About two weeks after taking the last round of pills, the woman is expected to return to her doctor to find out if the pregnancy has been terminated. The combination of the two drugs have shown, in studies, to successfully end pregnancies in 92 to 95 percent of women, according to the FDA.
Planned Parenthood saw the approval of the drug as an expansion of a woman's options for early abortion. According to the agency's fact sheet on the drug, many of the women who underwent treatment experienced side effects similar to those of a spontaneous miscarriage, including abdominal pain, bleeding and gastrointestinal distress.
Planned Parenthood has also claimed that mifepristone is safer than aspirin.
The abortion pill, though always contested, has come under the microscope once again after Holly Patterson, 18, died in September as a result of taking the pill. According to the Washington Times, Patterson visited a Planned Parenthood clinic in Hayward, Calif., on Sept. 10, 2003. She was given the first of the two-part regimen at the clinic. She then took the second round of pills three days later at home.

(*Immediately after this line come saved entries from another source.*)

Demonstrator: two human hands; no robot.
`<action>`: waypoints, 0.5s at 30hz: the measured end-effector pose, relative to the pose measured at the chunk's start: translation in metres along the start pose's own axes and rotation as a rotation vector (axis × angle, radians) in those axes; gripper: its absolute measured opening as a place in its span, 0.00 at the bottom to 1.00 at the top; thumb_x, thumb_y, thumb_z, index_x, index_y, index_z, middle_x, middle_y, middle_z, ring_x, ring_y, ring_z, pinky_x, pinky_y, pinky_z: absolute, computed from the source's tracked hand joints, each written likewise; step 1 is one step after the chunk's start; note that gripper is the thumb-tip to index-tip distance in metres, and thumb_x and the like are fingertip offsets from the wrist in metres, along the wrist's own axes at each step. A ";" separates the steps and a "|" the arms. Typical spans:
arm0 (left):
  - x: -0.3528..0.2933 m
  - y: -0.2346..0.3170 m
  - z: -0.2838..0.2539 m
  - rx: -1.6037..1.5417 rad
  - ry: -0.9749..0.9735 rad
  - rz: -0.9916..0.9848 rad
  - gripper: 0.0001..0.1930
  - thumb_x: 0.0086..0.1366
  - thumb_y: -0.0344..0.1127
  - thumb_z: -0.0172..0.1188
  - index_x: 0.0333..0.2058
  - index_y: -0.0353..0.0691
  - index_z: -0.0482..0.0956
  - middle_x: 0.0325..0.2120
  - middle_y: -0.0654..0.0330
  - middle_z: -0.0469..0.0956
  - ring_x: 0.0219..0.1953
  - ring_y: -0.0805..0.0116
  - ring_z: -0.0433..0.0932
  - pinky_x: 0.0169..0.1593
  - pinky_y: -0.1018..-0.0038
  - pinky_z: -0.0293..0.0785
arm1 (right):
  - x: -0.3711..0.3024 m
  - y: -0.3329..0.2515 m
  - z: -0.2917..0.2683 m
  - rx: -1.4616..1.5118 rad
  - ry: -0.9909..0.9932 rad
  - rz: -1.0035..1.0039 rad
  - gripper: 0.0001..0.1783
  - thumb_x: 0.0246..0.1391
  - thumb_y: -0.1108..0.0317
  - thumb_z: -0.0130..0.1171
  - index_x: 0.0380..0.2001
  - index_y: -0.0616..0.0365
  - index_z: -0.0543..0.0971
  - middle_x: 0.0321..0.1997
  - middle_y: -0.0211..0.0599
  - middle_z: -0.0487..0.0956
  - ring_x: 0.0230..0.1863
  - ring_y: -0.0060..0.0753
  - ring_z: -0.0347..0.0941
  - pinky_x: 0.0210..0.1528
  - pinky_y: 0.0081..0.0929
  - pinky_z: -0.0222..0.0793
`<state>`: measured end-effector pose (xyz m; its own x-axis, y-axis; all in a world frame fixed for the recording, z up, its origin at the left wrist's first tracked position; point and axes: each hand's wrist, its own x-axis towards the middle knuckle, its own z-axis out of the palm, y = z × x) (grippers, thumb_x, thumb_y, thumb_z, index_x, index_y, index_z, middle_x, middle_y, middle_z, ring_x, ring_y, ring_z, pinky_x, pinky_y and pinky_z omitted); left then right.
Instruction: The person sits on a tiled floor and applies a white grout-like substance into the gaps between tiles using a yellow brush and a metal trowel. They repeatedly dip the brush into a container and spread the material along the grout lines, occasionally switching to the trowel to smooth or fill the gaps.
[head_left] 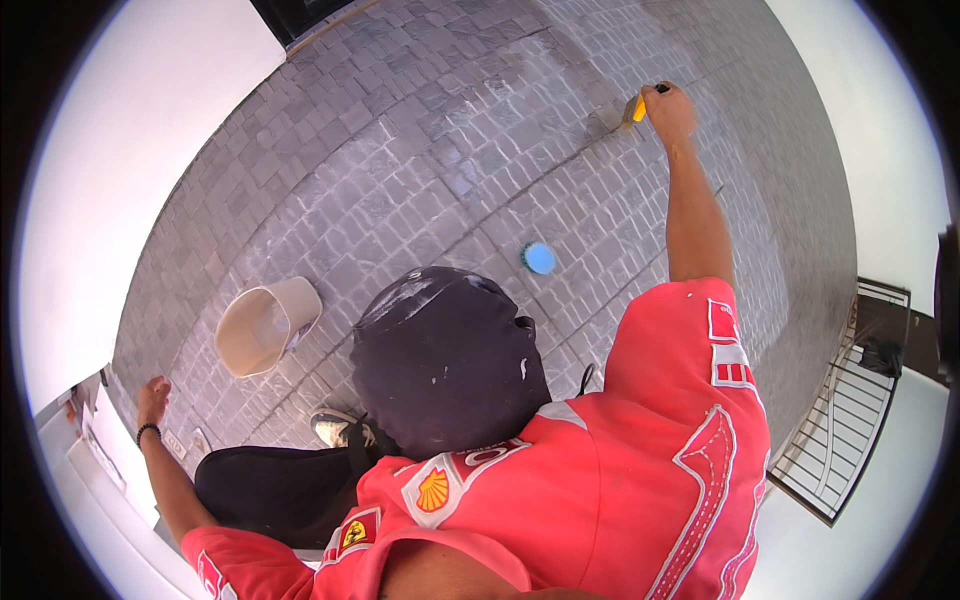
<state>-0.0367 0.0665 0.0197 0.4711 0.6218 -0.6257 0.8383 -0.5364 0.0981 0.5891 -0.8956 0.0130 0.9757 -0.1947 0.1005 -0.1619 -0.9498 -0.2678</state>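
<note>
"Where's the yellow brush [639,109]?"
"Upper right of the frame, its handle clasped in the right hand [673,112], over the grey paving [400,210]."
"And the left hand [153,400]?"
"Lower left, near the cream bucket [301,302]; I can't tell how its fingers close."
"The round blue thing [540,258]?"
"Near the centre, on the paving."
</note>
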 end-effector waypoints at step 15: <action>-0.024 0.028 0.010 -0.070 -0.044 -0.127 0.31 0.69 0.53 0.59 0.67 0.46 0.71 0.51 0.57 0.82 0.42 0.65 0.81 0.41 0.66 0.76 | -0.106 -0.030 0.039 0.204 -0.497 -0.378 0.17 0.55 0.56 0.63 0.46 0.49 0.84 0.41 0.48 0.86 0.44 0.52 0.82 0.47 0.42 0.75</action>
<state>-0.0276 0.0309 0.0292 0.3491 0.6557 -0.6694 0.9081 -0.4131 0.0688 0.4962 -0.8372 -0.0268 0.9200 0.3258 -0.2181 0.1887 -0.8556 -0.4820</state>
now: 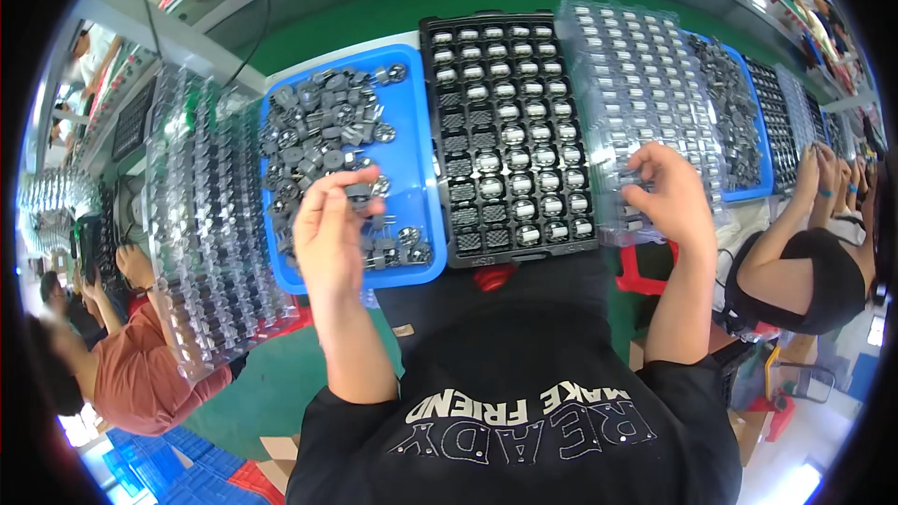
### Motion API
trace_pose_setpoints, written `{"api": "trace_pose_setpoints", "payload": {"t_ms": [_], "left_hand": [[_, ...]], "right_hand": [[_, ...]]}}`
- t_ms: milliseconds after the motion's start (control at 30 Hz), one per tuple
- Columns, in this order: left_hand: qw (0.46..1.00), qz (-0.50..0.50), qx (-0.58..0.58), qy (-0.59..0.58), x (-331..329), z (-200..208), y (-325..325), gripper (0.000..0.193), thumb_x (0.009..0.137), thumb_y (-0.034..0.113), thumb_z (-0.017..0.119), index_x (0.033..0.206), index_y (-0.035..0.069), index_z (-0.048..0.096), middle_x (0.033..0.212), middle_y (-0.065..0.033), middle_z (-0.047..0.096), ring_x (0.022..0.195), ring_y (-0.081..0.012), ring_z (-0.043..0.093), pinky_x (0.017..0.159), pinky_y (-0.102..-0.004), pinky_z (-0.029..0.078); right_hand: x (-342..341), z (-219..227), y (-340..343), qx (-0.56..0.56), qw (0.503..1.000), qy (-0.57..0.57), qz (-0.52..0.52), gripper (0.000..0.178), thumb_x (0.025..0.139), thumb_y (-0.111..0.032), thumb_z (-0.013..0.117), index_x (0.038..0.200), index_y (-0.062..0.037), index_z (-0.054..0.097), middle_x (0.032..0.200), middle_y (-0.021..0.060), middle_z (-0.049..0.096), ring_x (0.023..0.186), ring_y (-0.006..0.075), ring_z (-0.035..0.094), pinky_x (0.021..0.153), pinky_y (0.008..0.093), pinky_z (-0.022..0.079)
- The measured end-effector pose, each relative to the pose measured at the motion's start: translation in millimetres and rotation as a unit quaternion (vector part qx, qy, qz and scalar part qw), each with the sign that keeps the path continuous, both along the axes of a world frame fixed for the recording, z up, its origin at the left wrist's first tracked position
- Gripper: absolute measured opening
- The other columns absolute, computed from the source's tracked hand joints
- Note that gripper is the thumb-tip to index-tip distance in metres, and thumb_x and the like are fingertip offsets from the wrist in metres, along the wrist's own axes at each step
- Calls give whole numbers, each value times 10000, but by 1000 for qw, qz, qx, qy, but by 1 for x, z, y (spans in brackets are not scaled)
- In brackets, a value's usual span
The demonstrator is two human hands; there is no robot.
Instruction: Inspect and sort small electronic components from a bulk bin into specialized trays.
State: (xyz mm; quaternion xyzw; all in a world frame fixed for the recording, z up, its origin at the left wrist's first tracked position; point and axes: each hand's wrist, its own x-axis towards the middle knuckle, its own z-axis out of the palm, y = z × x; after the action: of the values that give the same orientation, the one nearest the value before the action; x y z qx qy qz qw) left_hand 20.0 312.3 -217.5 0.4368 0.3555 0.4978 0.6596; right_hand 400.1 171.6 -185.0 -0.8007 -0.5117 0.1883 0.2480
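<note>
My left hand [329, 238] is over the right half of a blue tray [412, 201]. Its fingers are pinched around a small dark grey part [358, 192], partly hidden by the fingertips. Loose dark grey parts [313, 122], some with shiny round metal ends, are heaped in that tray. My right hand [672, 194] hovers over a clear plastic tray [608, 122] filled with rows of small silver cylinders. Its thumb and fingers are curled but apart, and I see nothing between them. Between the hands lies a black pocketed tray [456, 164] with many silver-topped parts seated; several left-side pockets hold none.
Stacked clear trays [210, 234] stand at the left, beside a person in a reddish shirt [140, 365]. Another blue tray [762, 154] of grey parts is at the right, near another worker's arm [790, 206]. A cable [265, 14] hangs at the upper left.
</note>
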Motion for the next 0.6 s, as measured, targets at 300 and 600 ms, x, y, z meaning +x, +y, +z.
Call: {"api": "trace_pose_setpoints", "payload": {"t_ms": [300, 600], "left_hand": [[942, -103, -181, -262, 25, -4, -21, 318, 1078, 210, 522, 1314, 0, 563, 1226, -155, 629, 951, -203, 644, 909, -394, 573], [943, -185, -168, -221, 27, -7, -33, 374, 1062, 299, 573, 1329, 37, 572, 1321, -170, 616, 888, -179, 636, 812, -334, 561]], "right_hand": [[15, -10, -24, 59, 994, 28, 91, 130, 760, 42, 635, 876, -11, 659, 905, 35, 550, 741, 115, 486, 655, 259, 383], [3, -5, -19, 75, 990, -31, 119, 208, 849, 62, 654, 1039, -20, 680, 986, 51, 630, 814, 119, 569, 713, 255, 447]]}}
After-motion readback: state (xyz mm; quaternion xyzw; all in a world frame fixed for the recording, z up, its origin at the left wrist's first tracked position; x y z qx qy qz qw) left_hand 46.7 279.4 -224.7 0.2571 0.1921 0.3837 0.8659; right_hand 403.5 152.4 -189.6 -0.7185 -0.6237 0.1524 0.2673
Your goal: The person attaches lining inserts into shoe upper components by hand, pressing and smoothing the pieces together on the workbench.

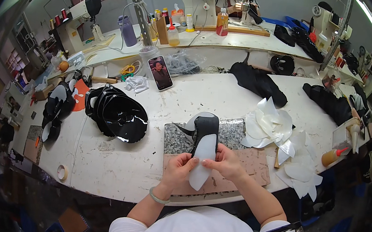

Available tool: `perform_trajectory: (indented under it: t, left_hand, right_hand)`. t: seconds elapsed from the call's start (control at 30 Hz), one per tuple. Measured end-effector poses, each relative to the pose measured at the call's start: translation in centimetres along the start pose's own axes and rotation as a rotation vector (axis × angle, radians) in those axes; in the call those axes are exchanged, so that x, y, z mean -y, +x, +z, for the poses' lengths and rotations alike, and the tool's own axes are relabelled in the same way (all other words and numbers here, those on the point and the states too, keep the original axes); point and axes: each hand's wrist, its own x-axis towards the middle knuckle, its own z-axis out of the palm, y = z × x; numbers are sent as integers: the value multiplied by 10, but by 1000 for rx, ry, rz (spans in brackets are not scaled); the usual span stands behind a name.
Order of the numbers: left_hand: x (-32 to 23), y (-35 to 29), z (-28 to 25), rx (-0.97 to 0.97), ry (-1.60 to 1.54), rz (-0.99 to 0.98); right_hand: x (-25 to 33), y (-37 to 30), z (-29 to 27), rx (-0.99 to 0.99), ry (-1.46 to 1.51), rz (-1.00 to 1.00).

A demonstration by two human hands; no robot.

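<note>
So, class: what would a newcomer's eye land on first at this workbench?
Both hands, left hand and right hand, pinch a white shaped piece against a black shoe part at the near middle, over a granite slab. Left of it lies a glossy black stack; to the right, scattered white cut-outs.

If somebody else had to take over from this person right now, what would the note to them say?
Left hand and right hand: both pinch the white liner piece laid on the black shoe-upper piece, over the granite slab.
Nearby: stack of glossy black pieces on the left, pile of white liner pieces on the right, glue bottle at the right edge.
Done: liner laid on.
Left: pressing it down; the piles wait.
</note>
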Motion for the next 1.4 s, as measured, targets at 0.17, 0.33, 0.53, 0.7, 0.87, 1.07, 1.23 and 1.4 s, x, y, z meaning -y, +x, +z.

She was instructed to take the pill vaginally, although the FDA recommends it be taken orally.
After taking the pill, Patterson experienced such painful cramping and bleeding that she was unable to walk. Her boyfriend took her to the hospital on Sept. 14, where she was given painkillers and sent home.
On Sept. 16, she was back in the hospital and died the next day from a massive infection caused by fragments of the fetus left inside her uterus that caused her to go into septic shock.
Patterson is not the only woman to die from use of the drug since its approval. According to Planned Parenthood, since 1991 only six deaths have been reported in the more than one million women who were treated with the mifepristone.
The controversy surrounding the abortion pill is not only moral, but physical, as well, because the woman carrying the baby is at risk. The blood-thinning medicine used in the treatment can lead to hemorrhaging, Renzi said.
He is a co-sponsor of House Bill 3453, which would withdraw the FDA approval and ban the drug.
The bill was referred to the Subcommittee on Health in November of 2003. Currently, it has 85 co-sponsors, including three of Arizona's representatives.
"The government has an obligation to create laws that are good and just," Renzi said. "Passing legislation that allows this type of a violent and evil approach to human life doesn't represent the goodness of America."